Pulheim, 26. Januar
2009
Leserbrief zum Artikel
von B.-H. Levy „Im Angesicht“ – erschienen in der
FAZ am 24. Januar
2009-01-26
Bernard-Henri Lévy -
Gaza-Konflikt:
Ich gebe hier mein Zeugnis ab - Debatten -
Feuilleton - FAZ.NET
Von: Hakam Abdel-Hadi
Eigentlich müssten
sich Betroffene aus Gaza zum Artikel von
Bernard-Henri Levy, der in der FAZ unter der
Überschrift „Im Angesicht“ erschien, äußern, da sie
ihm, der während der Kämpfe vor Ort war, ihre
direkten Erlebnisse entgegen halten könnten. Da sie
aber zur Zeit wahrscheinlich andere Sorgen haben,
erlaube ich mir als ein in Deutschland lebender
palästinensischer Journalist, einige Anmerkungen
dazu zu machen:
1.
Es spricht
nichts dagegen, dass Herr Levy mit einer
Eliteeinheit der israelischen Armee „embedded“
während dieses asymmetrischen Krieges nach Gaza
gelangt, um Bericht über die Ereignisse zu
erstatten, aber dies wäre in erster Linie die
Aufgabe von Journalisten, denen Israel leider dieses
Recht verweigert hat. Damit gewährt Israel ihm eine
Monopolstellung, um letztendlich die Grausamkeit der
israelischen Armee zumindest zu relativieren. Aber
auch der prominenteste europäische oder
amerikanische Journalist hätte bestimmt nicht die
Chance bekommen, die Herrn Levy zukam, nämlich in
wenigen Tagen mit den führenden israelischen
Vertretern , mit Präsident Peres, Ministerpräsident
Olmert, Verteidigungsminister Barak und Yovan Diskin
(Chef des israelischen Inlandsgeheimdienstes)
zusammenzukommen.
2.
Schon aus seinem
Gespräch mit Yovan Diskin sollte deutlich werden,
dass dieser Krieg notwendig war. Daraus geht hervor,
dass man Muslimbrüder, einschließlich Hamas, nur mit
Waffengewalt begegnen kann. Inzwischen sieht, Gott
sei Dank, auch die EU, dass man mit Hamas, wenn
auch im Rahmen einer nationalen palästinensischen
Regierung unter Führung von Abbas, Gespräche führen
muss. Das ist eine Alternative zum Krieg, die
bedauerlicherweise erst nach diesem Blutbad erkannt
wurde.
3.
Herr Levy
zitiert den „virtuosen“ Klavierspieler
Verteidigungsminister Barak, der ihm erläutert, dass
seine Soldaten sich mit einer nicht lösbaren Aufgabe
konfrontiert sähen, weil Hamas schließlich immer als
Gewinner dastehen würde: „Entweder wir sind
rechtzeitig (über die Präsenz von Zivilisten)

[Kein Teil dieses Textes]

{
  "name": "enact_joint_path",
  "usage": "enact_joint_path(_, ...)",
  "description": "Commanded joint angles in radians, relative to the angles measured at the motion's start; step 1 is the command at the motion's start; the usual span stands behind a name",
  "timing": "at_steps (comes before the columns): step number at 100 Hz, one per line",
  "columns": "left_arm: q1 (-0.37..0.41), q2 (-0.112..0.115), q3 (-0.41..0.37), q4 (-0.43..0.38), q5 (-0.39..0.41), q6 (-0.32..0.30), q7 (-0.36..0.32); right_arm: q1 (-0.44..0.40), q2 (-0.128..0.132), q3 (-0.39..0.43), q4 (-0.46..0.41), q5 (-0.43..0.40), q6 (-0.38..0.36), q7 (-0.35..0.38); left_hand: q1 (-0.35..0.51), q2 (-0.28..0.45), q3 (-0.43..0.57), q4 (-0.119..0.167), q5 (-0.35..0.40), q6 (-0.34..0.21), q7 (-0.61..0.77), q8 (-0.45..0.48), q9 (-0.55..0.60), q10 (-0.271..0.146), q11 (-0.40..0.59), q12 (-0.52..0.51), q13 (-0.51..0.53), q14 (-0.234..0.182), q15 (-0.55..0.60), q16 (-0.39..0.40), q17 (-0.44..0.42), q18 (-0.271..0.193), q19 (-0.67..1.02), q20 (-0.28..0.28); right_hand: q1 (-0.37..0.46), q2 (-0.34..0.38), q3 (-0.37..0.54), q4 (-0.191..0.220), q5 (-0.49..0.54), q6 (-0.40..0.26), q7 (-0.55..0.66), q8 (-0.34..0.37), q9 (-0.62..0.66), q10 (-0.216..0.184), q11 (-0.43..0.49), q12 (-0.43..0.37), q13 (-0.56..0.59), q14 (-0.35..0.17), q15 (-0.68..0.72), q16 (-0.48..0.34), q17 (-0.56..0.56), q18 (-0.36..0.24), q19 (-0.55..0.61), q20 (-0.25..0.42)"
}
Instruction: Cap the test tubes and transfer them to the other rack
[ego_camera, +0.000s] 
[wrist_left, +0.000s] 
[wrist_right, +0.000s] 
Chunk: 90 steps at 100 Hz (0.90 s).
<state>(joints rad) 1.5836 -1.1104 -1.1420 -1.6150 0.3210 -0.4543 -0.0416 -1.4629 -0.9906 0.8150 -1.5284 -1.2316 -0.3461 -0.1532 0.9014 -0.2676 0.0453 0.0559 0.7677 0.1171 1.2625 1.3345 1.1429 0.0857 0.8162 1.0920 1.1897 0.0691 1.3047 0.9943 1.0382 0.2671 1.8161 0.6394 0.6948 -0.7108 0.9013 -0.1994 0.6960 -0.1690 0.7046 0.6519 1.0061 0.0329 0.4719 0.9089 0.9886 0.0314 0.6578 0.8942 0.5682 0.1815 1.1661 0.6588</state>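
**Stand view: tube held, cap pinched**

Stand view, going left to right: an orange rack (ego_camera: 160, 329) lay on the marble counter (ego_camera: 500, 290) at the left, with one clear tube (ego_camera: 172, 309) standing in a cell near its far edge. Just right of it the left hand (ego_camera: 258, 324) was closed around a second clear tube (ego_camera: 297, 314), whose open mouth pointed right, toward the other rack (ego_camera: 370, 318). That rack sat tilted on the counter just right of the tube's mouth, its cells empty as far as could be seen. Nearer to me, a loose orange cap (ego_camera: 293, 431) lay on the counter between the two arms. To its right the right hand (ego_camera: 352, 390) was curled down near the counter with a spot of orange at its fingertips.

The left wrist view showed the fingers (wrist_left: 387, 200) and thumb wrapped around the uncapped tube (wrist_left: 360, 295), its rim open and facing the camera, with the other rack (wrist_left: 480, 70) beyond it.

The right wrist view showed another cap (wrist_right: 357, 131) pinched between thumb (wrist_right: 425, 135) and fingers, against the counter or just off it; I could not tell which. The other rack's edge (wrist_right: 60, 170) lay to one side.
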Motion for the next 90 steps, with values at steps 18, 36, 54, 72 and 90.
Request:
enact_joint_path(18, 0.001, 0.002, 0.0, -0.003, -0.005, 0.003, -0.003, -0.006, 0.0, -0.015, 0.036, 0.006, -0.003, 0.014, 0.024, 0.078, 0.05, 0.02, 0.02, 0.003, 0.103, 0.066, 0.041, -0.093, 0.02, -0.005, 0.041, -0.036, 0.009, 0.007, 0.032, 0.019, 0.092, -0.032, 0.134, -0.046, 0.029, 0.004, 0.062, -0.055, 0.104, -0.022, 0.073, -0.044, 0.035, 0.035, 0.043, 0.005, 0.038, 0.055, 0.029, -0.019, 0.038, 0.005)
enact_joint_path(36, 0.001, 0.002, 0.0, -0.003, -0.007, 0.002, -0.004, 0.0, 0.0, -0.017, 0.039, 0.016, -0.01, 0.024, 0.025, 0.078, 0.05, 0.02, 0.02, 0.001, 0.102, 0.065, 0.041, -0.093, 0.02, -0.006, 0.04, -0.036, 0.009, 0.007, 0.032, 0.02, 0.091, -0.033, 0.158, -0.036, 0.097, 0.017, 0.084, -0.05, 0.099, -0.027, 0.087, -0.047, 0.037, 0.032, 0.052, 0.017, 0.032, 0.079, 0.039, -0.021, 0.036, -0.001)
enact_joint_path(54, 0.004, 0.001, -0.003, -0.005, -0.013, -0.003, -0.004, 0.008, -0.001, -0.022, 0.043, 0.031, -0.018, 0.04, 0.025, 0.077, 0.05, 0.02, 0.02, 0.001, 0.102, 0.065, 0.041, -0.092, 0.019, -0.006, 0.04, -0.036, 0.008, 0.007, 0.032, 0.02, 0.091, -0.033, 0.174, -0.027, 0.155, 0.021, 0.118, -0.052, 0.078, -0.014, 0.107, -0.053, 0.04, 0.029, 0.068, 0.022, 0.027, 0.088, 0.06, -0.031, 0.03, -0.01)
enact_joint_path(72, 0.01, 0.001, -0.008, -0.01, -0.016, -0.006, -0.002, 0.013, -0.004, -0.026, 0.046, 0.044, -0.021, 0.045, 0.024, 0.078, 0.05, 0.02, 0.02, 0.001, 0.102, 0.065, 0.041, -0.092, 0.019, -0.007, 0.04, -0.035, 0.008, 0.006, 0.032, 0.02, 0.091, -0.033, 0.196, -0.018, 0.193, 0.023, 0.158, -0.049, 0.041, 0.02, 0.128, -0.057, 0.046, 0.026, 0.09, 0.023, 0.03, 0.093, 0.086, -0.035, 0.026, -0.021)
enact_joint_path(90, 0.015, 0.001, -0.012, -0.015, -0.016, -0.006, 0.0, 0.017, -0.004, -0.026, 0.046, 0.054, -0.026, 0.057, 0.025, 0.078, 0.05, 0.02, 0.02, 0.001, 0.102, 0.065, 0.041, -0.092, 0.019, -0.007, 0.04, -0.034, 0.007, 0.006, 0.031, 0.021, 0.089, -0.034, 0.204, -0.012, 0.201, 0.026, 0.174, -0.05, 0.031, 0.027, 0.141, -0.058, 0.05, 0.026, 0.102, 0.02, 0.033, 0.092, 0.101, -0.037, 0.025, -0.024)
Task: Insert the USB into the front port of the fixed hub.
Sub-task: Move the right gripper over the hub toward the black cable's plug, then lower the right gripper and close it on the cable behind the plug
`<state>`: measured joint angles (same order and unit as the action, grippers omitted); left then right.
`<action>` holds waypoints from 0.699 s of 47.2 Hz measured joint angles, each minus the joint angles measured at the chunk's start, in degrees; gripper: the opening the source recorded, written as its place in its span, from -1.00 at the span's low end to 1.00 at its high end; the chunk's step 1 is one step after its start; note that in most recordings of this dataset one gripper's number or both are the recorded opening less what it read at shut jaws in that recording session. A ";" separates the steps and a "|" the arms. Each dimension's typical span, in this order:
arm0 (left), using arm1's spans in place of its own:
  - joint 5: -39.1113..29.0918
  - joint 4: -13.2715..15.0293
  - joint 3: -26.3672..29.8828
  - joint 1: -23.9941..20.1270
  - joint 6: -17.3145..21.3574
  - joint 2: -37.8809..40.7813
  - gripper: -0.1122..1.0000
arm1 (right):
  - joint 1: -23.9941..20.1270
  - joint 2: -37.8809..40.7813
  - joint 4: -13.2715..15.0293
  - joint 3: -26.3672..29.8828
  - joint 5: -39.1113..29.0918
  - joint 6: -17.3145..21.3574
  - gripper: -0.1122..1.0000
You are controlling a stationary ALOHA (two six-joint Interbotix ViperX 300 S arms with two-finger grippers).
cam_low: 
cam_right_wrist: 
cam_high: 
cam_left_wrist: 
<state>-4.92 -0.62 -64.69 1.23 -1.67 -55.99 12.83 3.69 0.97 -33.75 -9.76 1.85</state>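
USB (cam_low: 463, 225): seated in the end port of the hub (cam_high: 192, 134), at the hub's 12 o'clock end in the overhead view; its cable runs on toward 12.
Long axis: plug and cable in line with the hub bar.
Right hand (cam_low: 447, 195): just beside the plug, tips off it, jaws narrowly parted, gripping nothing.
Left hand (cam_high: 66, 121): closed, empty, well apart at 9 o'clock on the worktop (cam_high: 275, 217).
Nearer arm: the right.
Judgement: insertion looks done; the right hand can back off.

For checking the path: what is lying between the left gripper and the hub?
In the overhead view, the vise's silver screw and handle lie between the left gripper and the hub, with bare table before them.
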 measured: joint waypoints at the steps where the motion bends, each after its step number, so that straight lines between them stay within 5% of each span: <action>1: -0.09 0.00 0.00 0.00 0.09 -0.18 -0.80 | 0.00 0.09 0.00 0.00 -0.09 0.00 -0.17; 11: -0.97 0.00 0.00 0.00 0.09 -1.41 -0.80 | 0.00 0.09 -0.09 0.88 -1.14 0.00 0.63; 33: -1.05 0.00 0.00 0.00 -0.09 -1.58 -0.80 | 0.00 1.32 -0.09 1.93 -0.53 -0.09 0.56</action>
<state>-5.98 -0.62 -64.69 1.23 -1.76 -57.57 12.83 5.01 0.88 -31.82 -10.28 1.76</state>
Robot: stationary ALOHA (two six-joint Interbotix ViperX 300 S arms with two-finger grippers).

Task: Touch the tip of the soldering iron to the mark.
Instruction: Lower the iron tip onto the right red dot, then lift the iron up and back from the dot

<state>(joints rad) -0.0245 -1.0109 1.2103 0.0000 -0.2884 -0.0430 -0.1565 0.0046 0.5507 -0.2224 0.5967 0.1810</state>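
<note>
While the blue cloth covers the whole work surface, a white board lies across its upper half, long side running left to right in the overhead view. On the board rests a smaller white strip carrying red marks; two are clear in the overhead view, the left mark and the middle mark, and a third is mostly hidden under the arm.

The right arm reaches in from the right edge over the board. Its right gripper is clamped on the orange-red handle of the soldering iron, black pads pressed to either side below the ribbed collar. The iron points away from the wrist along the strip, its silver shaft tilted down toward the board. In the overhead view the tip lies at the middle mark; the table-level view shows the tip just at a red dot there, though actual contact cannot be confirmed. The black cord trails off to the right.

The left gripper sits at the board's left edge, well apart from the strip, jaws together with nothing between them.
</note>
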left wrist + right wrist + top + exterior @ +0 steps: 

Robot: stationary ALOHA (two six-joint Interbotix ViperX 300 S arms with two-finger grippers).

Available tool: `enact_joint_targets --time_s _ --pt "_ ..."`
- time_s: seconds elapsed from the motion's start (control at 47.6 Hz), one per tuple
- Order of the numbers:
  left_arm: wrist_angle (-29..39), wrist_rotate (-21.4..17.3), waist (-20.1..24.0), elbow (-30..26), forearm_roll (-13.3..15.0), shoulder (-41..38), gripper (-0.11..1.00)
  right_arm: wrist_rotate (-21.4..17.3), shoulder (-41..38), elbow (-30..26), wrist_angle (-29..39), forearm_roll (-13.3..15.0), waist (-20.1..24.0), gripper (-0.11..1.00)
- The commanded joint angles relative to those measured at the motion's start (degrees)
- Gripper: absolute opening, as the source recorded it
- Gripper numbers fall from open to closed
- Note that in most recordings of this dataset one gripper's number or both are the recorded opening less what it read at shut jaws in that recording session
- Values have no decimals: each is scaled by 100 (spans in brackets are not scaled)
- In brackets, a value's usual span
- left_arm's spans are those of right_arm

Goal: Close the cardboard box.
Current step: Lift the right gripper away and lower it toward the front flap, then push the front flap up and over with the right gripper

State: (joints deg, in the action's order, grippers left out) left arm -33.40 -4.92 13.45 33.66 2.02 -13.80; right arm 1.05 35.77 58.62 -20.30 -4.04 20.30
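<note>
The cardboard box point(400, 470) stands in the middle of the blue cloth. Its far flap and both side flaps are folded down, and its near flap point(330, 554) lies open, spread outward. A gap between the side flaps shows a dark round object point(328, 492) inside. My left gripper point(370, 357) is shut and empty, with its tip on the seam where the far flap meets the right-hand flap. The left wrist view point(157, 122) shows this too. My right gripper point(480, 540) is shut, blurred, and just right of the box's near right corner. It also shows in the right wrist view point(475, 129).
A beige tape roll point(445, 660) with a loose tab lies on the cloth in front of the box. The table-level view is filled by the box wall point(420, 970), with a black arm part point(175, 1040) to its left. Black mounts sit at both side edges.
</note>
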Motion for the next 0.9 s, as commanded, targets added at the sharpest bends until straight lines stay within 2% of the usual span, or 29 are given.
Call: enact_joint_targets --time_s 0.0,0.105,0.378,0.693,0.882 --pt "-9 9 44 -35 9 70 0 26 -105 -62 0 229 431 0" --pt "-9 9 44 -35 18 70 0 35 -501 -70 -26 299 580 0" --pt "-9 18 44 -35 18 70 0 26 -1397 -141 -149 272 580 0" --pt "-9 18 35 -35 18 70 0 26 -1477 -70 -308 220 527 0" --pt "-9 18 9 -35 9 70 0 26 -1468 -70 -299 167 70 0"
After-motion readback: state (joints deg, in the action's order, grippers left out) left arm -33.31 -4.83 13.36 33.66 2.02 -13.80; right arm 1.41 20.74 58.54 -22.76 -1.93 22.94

informiert und schießen nicht, dann haben sie
gewonnen. Oder wir kennen das Umfeld nicht und
schießen doch, dann filmen sie die Opfer, schicken
die Bilder an die Sender, und dann haben sie
ebenfalls gewonnen.“ Da liegt es nahe, die Frage an
Barak zu stellen, die jeder neutrale Journalist
gestellt hätte: Wenn dem so sei, Herr
Verteidigungsminister, warum führen sie dann einen
solchen Krieg im am dichtersten besiedelten Gebiet
der Welt?“
4.
Der Artikel von
Prof. Levy endet mit einem Plädoyer für den Frieden,
was jeder nur begrüßen kann, aber eine der
wichtigsten Kriegsursachen, nämlich die Blockade der
1,5 Millionen Bewohner von Gaza, versucht er zu
negieren oder zumindest zu verharmlosen, in dem er
darauf verweist, dass sogar Patienten aus Gaza in
israelischen Krankenhäusern behandelt werden. Das
ist gut, aber es geht um mehr, Herr Levy.